Doch momentan scheint sich eher die Devise „Was nichts kostet, ist nichts wert“ zum Slogan „Jeder kann mal, keiner muss“ bei vielen eingebürgert zu haben. Die Impfquote sinkt und sinkt, Impfzentren schließen und Impfdosen werden anderweitig verteilt, weil die Anfrage nicht mehr stark genug ist. Und das, obwohl wir noch ein ganzes Stück von der angestrebten Herdenimmunität entfernt sind. Wofür war dann das Ganze, frage ich mich immer wieder. Wieso machen wir auf halbem Wege halt und schauen mal, wie es so läuft? Haben die letzten anderthalb Jahre nicht genügt, um uns das zu zeigen? Reicht nicht die bereits vierte Welle als klare Warnung aus?

Natürlich ist die Entscheidung für oder gegen eine Impfung eine komplett freie und das ist auch gut so. Nur ist es für mich immer unverständlicher, wenn ich mit Menschen rede, die sich willkürlich gegen das Impfen entscheiden, ohne dafür rationale Gründe hervorbringen zu können. Ich muss meine freie Entscheidung nicht begründen können, aber ist es nicht zumindest ein paar weitere Gedanken wert, wenn es sehr sehr viele Gründe gibt, die für eine Impfung sprechen und ich keine finde, die dagegen sein könnten..? Habe ich Angst vor Nebenwirkungen, kann ich mich von fachkundigen Menschen beraten lassen, habe ich Zweifel an der Wirksamkeit, kann ich mir neueste Studien und Statistiken ansehen usw.

Begegne ich jemandem, der mir aus seiner Sicht rational begründen kann, warum er sich nicht impfen lässt, lasse der Person ihre Meinung selbstverständlich. Besteht diese Meinung jedoch nur aus „Wenn ich nicht muss, mach‘ ich das auch nicht“, dann finde ich das etwas knapp gedacht. Vor allem, wenn man mittlerweile nicht mehr nur über die öffentlichen und sozialen Medien aufgerufen, sondern auch ganz persönlich von der Uni per Mail und dem Bürgermeister per Post kontaktiert wird, sich doch bitte nochmal zu überlegen, eine Impfung in Erwägung zu ziehen.

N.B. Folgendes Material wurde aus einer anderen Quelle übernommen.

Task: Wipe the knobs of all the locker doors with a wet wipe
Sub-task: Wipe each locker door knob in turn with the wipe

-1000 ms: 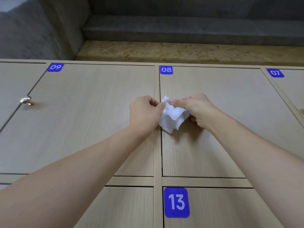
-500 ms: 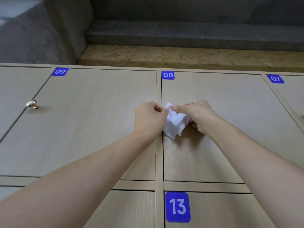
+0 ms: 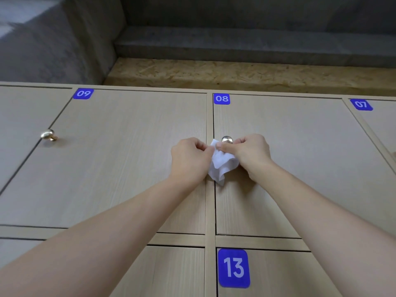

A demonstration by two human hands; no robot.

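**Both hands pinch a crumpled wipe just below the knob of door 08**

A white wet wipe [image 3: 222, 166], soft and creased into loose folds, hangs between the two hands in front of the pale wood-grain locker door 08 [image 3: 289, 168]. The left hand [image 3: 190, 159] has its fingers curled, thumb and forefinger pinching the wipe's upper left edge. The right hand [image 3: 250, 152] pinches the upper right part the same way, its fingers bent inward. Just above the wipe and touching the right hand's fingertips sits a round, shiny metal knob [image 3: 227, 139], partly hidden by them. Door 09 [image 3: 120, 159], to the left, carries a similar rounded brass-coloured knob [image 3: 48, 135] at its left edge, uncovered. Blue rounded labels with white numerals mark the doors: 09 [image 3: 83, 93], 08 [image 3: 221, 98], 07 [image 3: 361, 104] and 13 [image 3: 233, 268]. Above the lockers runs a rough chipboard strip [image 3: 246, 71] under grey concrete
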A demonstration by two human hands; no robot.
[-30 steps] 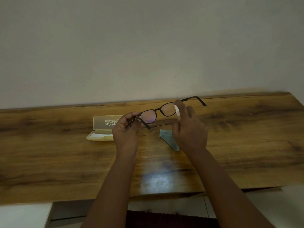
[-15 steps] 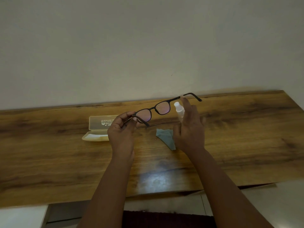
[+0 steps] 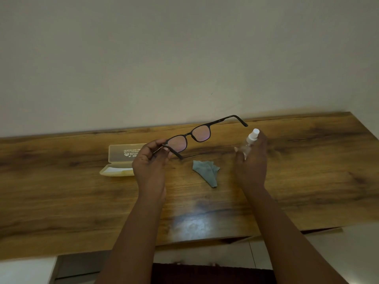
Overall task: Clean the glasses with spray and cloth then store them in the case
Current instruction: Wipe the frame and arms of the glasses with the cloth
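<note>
The left hand point(image 3: 150, 163) is pinching the glasses point(image 3: 202, 133) by the near temple and the frame corner, holding them tilted in the air above the bench point(image 3: 307, 171). The frame is thin, dark and matte, with rounded-rectangular lenses showing a faint pink sheen, and the far temple is pointing out to the right. The right hand point(image 3: 251, 160) is curling its fingers around a small clear spray bottle point(image 3: 249, 143) with a white cylindrical cap, apart from the glasses. A crumpled grey-blue cloth point(image 3: 206, 173) is lying on the glossy wood-grain bench between the hands. The translucent, pale-yellow hard case point(image 3: 121, 160) is sitting open behind the left hand, its lid printed with lettering.
</note>
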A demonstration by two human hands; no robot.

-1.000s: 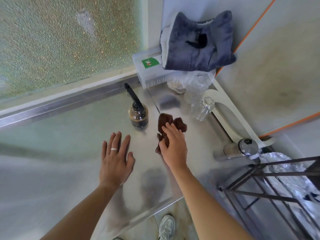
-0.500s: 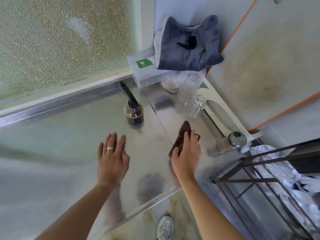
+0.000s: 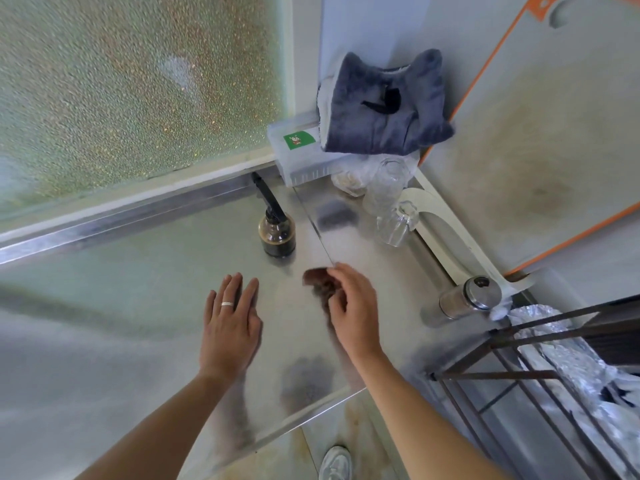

Es geht bei der ganzen Geschichte ja nicht nur um den eigenen Willen und das eigene Wohlbefinden. Es geht doch um unsere ganze Gesellschaft, unsere Familien und Freunde. Es geht um Kinder, die nun in ein weiteres ungewisses Schuljahr starten. Es geht um uns Studierende, die sich nach drei isolierten Semestern nach ihrem Campus und ihren Kommiliton*innen sehnen. Es geht um chronisch kranke Menschen, die sich in der Öffentlichkeit nicht mehr sicher fühlen können. Nur um ein paar zu nennen. Und wenn es um so viele Menschenleben geht, dann ist die Begründung „Wenn ich nicht muss, dann mach ich das auch nicht“ für meine Verhältnisse wirklich etwas karg.

Ich wünsche mir, dass wir alle mehr an die Menschen denken, die von unseren Entscheidungen die nächsten Wochen abhängig sind. Dass diejenigen, die ohne triftigen Grund noch nicht geimpft sind, sich (nochmal) intensiv mit der Thematik auseinandersetzen und bei Fragen oder Zweifeln auch in den Dialog mit anderen Menschen treten. Und ich wünsche mir, dass wir auch diese Krise bewältigen können, um endlich in ein normales Leben zurückkehren zu können.